- **Action item**
The first line of the data below and every line after it, through the one with "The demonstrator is", must be transcribed without change.

Records from a collection:
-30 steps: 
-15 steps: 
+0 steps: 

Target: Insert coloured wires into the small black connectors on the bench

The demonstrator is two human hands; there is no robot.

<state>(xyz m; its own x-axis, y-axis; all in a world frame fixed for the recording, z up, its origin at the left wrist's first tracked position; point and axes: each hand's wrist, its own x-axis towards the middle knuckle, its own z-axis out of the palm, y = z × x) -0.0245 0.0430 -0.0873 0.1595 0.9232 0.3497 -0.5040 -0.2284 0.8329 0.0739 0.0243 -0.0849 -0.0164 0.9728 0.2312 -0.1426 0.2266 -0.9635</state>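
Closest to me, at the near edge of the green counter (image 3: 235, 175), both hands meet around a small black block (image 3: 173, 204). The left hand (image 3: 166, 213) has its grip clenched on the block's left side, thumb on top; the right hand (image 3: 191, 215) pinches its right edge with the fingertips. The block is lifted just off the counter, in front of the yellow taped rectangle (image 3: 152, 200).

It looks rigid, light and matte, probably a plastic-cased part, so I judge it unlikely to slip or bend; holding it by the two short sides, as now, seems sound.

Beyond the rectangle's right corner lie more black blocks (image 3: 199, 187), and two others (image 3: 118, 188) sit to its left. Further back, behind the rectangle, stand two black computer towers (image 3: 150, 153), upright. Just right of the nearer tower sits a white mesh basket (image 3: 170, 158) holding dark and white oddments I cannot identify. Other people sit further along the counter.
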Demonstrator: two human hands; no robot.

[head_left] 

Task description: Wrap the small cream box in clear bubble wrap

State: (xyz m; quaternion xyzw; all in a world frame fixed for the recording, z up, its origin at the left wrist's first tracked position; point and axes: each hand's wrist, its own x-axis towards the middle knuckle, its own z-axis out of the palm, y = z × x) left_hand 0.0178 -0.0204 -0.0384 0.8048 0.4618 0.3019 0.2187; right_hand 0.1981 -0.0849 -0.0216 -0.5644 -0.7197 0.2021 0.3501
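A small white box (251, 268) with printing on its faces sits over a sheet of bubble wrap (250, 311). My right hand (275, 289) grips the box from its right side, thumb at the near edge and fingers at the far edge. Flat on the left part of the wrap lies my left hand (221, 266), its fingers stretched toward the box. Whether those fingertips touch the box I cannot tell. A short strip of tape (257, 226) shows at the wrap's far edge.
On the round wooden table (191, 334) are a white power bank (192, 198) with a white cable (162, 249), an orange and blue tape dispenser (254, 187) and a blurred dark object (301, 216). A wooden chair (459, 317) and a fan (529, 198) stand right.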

- **Exercise result**
-30 steps: 
-15 steps: 
+0 steps: 

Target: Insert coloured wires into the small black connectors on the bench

The demonstrator is two human hands; there is no robot.

That covers the exercise completely.